## What the task asks:
Give back, word for word, the lines in the listing below from the one holding "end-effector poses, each" down to the one holding "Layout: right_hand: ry", both ends included.

++++ Exercise input

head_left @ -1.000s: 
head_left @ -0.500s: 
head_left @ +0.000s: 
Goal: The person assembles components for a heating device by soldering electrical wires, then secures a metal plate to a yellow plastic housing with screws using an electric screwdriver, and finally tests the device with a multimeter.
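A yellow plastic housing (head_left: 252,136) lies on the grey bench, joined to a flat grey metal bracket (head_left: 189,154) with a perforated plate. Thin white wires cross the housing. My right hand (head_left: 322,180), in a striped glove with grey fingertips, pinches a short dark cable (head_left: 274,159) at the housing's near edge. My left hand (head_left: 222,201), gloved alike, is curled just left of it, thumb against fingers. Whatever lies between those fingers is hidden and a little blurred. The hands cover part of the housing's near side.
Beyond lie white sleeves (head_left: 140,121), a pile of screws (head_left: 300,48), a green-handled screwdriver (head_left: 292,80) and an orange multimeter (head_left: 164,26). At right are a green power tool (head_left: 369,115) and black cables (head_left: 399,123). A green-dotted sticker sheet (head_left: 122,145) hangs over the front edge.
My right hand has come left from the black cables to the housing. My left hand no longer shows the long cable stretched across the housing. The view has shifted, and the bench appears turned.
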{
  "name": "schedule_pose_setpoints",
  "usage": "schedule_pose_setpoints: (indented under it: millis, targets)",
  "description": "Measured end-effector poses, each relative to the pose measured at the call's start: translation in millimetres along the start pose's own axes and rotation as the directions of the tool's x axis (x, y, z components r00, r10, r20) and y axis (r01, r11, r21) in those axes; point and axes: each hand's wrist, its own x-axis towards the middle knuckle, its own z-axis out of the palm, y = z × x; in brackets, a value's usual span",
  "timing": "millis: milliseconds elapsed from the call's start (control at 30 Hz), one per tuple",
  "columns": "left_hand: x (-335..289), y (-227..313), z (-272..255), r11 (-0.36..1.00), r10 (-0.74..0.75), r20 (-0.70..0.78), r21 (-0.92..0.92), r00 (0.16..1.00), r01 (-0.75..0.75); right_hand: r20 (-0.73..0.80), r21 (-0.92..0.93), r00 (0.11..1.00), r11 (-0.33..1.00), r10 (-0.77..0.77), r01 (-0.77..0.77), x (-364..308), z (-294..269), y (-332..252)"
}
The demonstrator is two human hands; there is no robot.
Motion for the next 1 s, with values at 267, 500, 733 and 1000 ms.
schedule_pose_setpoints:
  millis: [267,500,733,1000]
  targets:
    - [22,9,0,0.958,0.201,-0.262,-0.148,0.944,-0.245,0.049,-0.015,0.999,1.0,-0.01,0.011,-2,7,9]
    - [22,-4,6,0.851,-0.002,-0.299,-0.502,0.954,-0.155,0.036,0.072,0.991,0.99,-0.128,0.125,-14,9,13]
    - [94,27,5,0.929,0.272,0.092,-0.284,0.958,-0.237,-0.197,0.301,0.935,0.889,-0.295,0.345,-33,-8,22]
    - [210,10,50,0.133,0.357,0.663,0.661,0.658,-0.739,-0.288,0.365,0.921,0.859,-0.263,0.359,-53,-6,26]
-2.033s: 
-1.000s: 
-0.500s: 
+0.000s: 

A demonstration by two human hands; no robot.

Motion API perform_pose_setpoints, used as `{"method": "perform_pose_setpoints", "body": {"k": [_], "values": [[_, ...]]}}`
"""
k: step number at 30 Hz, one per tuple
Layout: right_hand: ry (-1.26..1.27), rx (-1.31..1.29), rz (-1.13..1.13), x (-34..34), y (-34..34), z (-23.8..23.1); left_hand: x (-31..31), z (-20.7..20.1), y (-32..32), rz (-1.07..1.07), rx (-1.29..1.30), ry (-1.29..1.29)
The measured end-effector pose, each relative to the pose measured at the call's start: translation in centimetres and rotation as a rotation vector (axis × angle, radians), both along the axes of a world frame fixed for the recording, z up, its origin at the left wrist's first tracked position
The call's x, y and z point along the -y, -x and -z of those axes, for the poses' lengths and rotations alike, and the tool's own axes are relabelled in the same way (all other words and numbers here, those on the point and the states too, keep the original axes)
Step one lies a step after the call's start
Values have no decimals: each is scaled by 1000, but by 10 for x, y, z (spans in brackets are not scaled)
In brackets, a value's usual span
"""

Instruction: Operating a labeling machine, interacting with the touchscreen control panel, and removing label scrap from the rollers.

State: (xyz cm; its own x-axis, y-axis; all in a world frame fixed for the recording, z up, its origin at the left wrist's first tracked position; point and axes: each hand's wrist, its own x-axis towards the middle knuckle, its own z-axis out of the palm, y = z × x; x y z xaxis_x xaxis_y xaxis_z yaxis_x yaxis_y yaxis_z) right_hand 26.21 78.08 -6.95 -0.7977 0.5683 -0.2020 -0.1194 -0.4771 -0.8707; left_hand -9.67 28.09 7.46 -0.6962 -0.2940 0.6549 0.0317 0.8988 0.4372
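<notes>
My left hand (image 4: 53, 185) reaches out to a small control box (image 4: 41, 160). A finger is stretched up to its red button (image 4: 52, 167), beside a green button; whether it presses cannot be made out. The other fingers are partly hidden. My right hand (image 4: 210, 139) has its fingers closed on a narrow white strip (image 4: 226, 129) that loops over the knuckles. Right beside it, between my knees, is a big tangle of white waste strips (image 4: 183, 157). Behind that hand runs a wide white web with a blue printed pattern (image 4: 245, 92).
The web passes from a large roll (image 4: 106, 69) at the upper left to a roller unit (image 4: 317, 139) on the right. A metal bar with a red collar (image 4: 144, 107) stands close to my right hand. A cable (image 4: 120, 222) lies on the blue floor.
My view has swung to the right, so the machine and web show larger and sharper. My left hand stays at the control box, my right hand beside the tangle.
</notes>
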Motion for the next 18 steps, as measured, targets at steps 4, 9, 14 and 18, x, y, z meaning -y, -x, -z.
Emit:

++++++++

## Problem solution:
  "description": "Measured end-effector poses, each relative to the pose measured at the call's start: translation in millimetres along the start pose's own axes and rotation as the directions of the tool's x axis (x, y, z components r00, r10, r20) and y axis (r01, r11, r21) in those axes; point and axes: each hand's wrist, its own x-axis towards the middle knuckle, its own z-axis out of the palm, y = z × x; in brackets, a value's usual span",
  "timing": "millis: milliseconds elapsed from the call's start (control at 30 Hz), one per tuple",
  "columns": "left_hand: x (-335..289), y (-227..313), z (-272..255), r11 (-0.36..1.00), r10 (-0.74..0.75), r20 (-0.70..0.78), r21 (-0.92..0.92), r00 (0.16..1.00), r01 (-0.75..0.75); right_hand: r20 (-0.73..0.80), r21 (-0.92..0.93), r00 (0.11..1.00), r11 (-0.33..1.00), r10 (-0.77..0.77), r01 (-0.77..0.77), x (-364..308), z (-294..269), y (-332..252)"
}
The demonstrator is two human hands; there is no robot.
Motion for the next 1 s, with values at 267, 500, 733 and 1000 ms.
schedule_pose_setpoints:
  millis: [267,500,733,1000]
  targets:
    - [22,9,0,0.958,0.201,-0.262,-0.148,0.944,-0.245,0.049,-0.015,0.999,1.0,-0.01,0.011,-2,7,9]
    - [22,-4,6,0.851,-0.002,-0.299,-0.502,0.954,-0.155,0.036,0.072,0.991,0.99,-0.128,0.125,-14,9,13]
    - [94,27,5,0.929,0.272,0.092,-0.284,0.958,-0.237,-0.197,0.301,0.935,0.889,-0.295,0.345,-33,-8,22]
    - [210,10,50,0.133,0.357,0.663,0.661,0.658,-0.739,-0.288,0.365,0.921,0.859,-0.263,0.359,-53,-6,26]
-2.033s: 
-1.000s: 
-0.500s: 
+0.000s: 

A demonstration by two human hands; no robot.

Motion API perform_pose_setpoints, used as `{"method": "perform_pose_setpoints", "body": {"k": [_], "values": [[_, ...]]}}`
"""
k: step number at 30 Hz, one per tuple
Layout: right_hand: ry (-1.26..1.27), rx (-1.31..1.29), rz (-1.13..1.13), x (-34..34), y (-34..34), z (-23.8..23.1); left_hand: x (-31..31), z (-20.7..20.1), y (-32..32), rz (-1.07..1.07), rx (-1.29..1.30), ry (-1.29..1.29)

The output as shown is complete.